- TO DO -
The first line of the data below and every line after it, through the one with "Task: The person", must be transcribed without change.

- RECORDED DATA -
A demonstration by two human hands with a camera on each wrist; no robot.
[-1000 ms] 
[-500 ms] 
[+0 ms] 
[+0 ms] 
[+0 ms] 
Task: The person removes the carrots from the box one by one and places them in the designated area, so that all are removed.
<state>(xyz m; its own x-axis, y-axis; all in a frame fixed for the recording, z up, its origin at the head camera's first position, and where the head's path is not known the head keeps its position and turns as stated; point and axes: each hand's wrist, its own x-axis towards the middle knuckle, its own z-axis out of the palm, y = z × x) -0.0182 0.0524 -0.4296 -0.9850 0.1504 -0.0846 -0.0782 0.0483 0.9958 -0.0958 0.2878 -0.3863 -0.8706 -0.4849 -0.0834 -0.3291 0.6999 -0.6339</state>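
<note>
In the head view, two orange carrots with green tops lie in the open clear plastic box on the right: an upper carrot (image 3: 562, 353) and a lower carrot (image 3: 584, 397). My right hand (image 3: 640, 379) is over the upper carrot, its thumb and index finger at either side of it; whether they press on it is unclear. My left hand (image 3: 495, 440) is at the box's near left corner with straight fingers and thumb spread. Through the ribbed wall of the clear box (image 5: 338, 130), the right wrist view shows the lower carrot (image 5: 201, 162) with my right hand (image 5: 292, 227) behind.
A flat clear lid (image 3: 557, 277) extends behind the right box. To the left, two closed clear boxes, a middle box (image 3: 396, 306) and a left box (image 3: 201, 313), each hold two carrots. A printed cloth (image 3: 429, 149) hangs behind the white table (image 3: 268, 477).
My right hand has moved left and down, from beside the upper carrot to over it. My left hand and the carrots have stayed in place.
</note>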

- RESULT OF THIS EXERCISE -
A demonstration by two human hands with a camera on each wrist; no robot.
[-1000 ms] 
[-500 ms] 
[+0 ms] 
[+0 ms] 
[+0 ms] 
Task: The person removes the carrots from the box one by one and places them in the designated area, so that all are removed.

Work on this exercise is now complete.